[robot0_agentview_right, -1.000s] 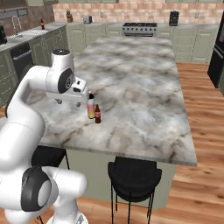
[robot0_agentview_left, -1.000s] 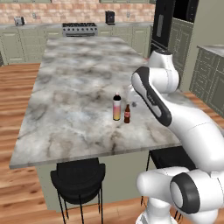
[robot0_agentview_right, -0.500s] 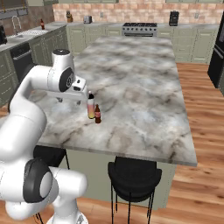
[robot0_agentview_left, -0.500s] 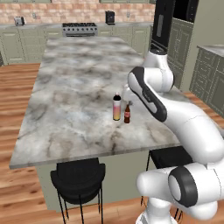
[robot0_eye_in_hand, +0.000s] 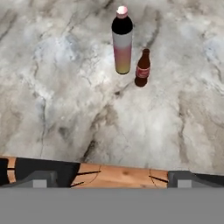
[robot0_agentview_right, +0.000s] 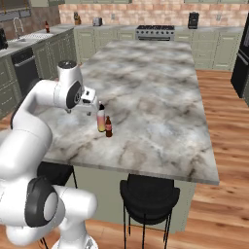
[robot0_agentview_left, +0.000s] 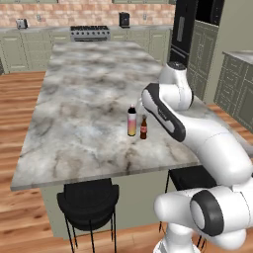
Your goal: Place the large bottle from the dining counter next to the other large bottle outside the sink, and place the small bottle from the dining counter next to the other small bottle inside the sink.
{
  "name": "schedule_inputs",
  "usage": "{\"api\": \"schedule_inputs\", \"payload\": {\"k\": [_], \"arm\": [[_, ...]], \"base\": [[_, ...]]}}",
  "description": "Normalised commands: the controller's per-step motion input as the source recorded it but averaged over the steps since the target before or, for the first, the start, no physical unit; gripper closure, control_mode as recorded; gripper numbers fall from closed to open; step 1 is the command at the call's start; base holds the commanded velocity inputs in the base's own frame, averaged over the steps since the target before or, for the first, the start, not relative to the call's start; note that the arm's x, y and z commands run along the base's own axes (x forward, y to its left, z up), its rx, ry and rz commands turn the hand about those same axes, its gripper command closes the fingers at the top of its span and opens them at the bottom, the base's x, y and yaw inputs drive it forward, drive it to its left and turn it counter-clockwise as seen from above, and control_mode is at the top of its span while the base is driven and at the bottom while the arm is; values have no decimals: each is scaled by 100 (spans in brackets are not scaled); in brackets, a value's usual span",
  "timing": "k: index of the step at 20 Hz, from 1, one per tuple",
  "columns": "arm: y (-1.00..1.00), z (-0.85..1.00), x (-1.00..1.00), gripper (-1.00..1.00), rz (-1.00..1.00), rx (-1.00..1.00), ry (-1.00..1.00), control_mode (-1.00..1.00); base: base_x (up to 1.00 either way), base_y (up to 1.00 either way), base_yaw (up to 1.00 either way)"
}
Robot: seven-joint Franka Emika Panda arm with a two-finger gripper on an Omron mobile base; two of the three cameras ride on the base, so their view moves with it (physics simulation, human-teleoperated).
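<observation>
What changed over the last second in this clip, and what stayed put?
Only the arm shifted slightly: its elbow and wrist link drew a little closer to the bottles. The gripper remains open, holding nothing. The large bottle and the small bottle stand upright side by side on the dining counter, unmoved. The base did not drive.

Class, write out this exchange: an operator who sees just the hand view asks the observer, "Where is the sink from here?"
Observer: Far left in the right base view, a pale rectangular sink sits in the wall counter.
Operator: Any bottle near it?
Observer: A dark brown bottle stands on the counter just beyond the basin.
Operator: What is below the near edge of the grey-brown marbled island counter?
Observer: A black round stool, tucked under it.
</observation>
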Motion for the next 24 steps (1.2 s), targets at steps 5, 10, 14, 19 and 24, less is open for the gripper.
{"api": "schedule_inputs", "payload": {"k": [5,10,14,19,24], "arm": [[0,-9,8,-100,0,0,-16,-100],[0,-3,18,-100,0,0,-14,-100],[0,-1,29,-100,0,0,-10,-100],[0,-2,38,-100,0,0,-1,-100],[0,-9,41,-100,0,0,0,-100]], "base": [[0,0,0],[0,0,0],[0,0,0],[0,0,0],[0,0,0]]}}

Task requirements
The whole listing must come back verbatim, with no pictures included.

Problem solution
[robot0_agentview_right, -1.000s] 
[robot0_agentview_left, -1.000s] 
[robot0_agentview_right, -0.500s] 
[robot0_agentview_left, -0.500s] 
[robot0_eye_in_hand, +0.000s] 
[robot0_agentview_right, +0.000s] 
[robot0_agentview_left, +0.000s] 
Your goal: Place the large bottle from the dining counter next to the other large bottle outside the sink, and place the small bottle from the dining counter next to the other small bottle inside the sink.
{
  "name": "schedule_inputs",
  "usage": "{\"api\": \"schedule_inputs\", \"payload\": {\"k\": [_], \"arm\": [[_, ...]], \"base\": [[_, ...]]}}",
  "description": "Normalised commands: the controller's per-step motion input as the source recorded it but averaged over the steps since the target before or, for the first, the start, no physical unit; gripper closure, control_mode as recorded; gripper numbers fall from closed to open; step 1 is the command at the call's start; base holds the commanded velocity inputs in the base's own frame, averaged over the steps since the target before or, for the first, the start, not relative to the call's start; note that the arm's x, y and z commands run along the base's own axes (x forward, y to its left, z up), its rx, ry and rz commands turn the hand about those same axes, its gripper command closes the fingers at the top of its span and opens them at the bottom, the base's x, y and yaw inputs drive it forward, drive it to its left and turn it counter-clockwise as seen from above, and control_mode is at the top of its span while the base is driven and at the bottom while the arm is; values have no decimals: each is scaled by 100 (spans in brackets are not scaled); in brackets, a value's usual span",
  "timing": "k: index of the step at 20 Hz, from 1, one per tuple",
  "columns": "arm: y (-1.00..1.00), z (-0.85..1.00), x (-1.00..1.00), gripper (-1.00..1.00), rz (-1.00..1.00), rx (-1.00..1.00), ry (-1.00..1.00), control_mode (-1.00..1.00); base: base_x (up to 1.00 either way), base_y (up to 1.00 either way), base_yaw (up to 1.00 either way)"
}
Robot: seven-joint Franka Emika Panda arm with a two-finger gripper on an Omron mobile base; two of the three cameras ride on the base, so their view moves with it (physics simulation, human-teleoperated).
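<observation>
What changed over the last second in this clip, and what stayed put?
Only the arm shifted slightly: its elbow and wrist link drew a little closer to the bottles. The gripper remains open, holding nothing. The large bottle and the small bottle stand upright side by side on the dining counter, unmoved. The base did not drive.

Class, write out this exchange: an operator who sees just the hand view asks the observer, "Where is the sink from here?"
Observer: Far left in the right base view, a pale rectangular sink sits in the wall counter.
Operator: Any bottle near it?
Observer: A dark brown bottle stands on the counter just beyond the basin.
Operator: What is below the near edge of the grey-brown marbled island counter?
Observer: A black round stool, tucked under it.
</observation>
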Motion for the next 24 steps (1.2 s), targets at steps 5, 10, 14, 19 and 24, less is open for the gripper.
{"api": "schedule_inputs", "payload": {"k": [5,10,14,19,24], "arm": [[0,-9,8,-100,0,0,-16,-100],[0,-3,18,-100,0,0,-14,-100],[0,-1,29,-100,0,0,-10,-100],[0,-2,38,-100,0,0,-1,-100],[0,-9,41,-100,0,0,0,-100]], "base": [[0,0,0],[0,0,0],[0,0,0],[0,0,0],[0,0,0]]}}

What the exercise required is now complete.